AWS Glue is a serverless ETL (extract, transform, and load) service that helps users prepare and process data for analytics and machine learning. It provides a data catalog, automated job generation, and a flexible execution environment.

How does AWS Glue handle data cataloging?

AWS Glue uses crawlers to automatically discover schemas and partitions from various data sources. This metadata is then stored in the AWS Glue Data Catalog, which acts as a central repository for data definitions across your AWS environment.

What programming languages does AWS Glue support for ETL jobs?

AWS Glue supports Python and Scala for writing ETL scripts. These scripts leverage Apache Spark and Apache Ray for distributed data processing.

Is AWS Glue serverless?

Yes, AWS Glue is a serverless service. Users do not need to provision, manage, or scale any infrastructure. AWS automatically handles resource allocation and scaling based on job requirements.

What is a DPU in AWS Glue pricing?

DPU stands for Data Processing Unit. It is a relative measure of processing capacity that combines compute and memory. AWS Glue charges for ETL jobs based on the number of DPU-hours consumed.

Can AWS Glue process streaming data?

Yes, AWS Glue supports streaming ETL jobs that can consume data from sources like Amazon Kinesis and Apache Kafka, allowing for real-time data processing and analysis.

What is the difference between AWS Glue and AWS Glue DataBrew?

AWS Glue is a comprehensive ETL service for data engineers. AWS Glue DataBrew is a visual data preparation tool within the Glue family, designed for data analysts and business users to clean and transform data without writing code.

AWS Glue – Serverless ETL and Data Integration Service

Overview

AWS Glue is a fully managed, serverless ETL (extract, transform, and load) service that assists in preparing and processing data for analytics and machine learning workloads. Launched in 2017, it is part of the broader Amazon Web Services ecosystem, which began in 2006. Glue is designed to simplify the complexities of data integration by providing a centralized metadata repository known as the AWS Glue Data Catalog, automated ETL job generation, and flexible execution environments.

The service is well-suited for organizations building data lakes on Amazon S3, as it can crawl various data stores, discover schemas, and populate the Data Catalog with metadata. This catalog then serves as a unified view across disparate data sources, enabling other AWS services like Amazon Athena, Amazon Redshift Spectrum, and Amazon EMR to query the data efficiently. Glue supports a range of data sources, including Amazon S3, Amazon RDS, Amazon Redshift, and various JDBC-compliant data stores, allowing for comprehensive data integration scenarios.

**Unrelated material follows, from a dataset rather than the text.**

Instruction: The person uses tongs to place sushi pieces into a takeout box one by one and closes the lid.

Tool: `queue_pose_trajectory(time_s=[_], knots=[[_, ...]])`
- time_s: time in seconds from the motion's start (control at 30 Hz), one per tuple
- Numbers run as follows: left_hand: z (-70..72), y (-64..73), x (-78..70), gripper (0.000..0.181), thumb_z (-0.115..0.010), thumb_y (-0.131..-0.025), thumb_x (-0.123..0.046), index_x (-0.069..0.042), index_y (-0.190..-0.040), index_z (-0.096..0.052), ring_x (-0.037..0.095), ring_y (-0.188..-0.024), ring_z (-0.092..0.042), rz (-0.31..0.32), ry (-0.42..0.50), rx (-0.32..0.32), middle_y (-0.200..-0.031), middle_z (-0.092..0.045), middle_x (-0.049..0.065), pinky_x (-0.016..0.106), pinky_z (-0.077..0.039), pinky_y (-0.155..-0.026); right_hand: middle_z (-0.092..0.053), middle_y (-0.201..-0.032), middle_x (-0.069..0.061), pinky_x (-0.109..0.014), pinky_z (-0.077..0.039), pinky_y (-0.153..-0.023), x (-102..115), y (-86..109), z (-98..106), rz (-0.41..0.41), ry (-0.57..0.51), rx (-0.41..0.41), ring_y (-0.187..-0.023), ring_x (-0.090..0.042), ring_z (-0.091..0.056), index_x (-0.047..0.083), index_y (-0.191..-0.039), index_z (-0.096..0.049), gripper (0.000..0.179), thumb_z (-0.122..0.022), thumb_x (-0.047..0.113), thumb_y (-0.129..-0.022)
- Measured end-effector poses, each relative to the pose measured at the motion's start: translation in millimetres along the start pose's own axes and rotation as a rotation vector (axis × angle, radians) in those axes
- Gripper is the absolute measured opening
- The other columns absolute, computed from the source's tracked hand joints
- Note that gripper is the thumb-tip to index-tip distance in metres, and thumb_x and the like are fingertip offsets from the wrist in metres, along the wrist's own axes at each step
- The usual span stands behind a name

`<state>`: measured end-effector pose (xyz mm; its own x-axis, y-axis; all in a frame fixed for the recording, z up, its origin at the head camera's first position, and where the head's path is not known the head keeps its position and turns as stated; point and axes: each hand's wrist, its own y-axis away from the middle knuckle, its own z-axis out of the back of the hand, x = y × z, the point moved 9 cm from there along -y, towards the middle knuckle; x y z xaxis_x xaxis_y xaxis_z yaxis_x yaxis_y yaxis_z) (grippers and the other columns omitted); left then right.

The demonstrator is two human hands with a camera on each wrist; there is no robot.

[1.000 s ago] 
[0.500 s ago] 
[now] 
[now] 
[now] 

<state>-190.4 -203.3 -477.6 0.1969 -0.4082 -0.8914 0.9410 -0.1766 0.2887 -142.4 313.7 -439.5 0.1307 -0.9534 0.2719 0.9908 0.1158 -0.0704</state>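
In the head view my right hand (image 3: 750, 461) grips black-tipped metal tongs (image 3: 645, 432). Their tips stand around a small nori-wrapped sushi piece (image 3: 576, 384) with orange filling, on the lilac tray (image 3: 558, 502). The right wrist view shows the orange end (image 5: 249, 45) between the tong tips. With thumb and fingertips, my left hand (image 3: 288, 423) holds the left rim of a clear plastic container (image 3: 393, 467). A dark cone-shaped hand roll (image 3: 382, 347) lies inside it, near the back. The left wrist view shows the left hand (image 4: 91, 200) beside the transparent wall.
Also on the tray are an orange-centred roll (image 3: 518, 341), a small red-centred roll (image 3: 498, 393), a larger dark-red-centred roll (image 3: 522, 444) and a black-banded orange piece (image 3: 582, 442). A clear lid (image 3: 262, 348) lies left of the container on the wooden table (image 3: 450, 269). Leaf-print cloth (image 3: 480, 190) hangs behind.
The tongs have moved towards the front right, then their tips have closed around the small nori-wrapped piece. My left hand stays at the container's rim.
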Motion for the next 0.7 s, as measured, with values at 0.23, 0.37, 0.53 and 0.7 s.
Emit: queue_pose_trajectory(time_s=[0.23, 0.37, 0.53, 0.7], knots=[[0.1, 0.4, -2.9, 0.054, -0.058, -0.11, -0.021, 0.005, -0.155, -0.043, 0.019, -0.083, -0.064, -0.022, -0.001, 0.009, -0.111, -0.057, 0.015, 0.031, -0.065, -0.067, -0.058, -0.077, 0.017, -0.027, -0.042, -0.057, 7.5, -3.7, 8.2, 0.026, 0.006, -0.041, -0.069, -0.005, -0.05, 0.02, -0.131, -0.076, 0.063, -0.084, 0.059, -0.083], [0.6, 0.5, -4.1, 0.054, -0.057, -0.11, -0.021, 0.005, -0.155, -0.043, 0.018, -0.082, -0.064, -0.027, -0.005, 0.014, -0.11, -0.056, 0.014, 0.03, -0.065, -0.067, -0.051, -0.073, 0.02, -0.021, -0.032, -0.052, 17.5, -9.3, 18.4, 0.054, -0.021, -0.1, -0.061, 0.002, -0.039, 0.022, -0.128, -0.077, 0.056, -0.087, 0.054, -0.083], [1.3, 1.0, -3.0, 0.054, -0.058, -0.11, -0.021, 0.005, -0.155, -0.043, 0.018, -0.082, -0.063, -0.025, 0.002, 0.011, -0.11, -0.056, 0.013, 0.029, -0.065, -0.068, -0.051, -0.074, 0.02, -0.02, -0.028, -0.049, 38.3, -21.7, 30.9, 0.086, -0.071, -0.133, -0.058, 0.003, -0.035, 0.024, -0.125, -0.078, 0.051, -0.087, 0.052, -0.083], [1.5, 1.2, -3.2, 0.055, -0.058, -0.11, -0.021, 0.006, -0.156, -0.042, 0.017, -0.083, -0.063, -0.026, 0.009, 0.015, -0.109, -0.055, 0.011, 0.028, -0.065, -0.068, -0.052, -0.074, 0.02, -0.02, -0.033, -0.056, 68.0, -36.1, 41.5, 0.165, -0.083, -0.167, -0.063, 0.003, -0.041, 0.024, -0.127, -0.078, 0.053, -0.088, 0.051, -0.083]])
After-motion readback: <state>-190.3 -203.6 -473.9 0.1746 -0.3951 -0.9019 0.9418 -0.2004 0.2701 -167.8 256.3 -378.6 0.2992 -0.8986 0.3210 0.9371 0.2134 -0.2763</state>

Developers and data engineers utilize AWS Glue to create and manage ETL pipelines programmatically or through visual tools like AWS Glue Studio. It supports custom Python and Scala scripts, leveraging Apache Spark and Apache Ray engines for distributed processing. This flexibility enables users to perform complex data transformations, enrich datasets, and move data between different storage systems. For instance, a common use case involves transforming raw log files stored in S3 into a columnar format like Parquet for optimized analytical queries.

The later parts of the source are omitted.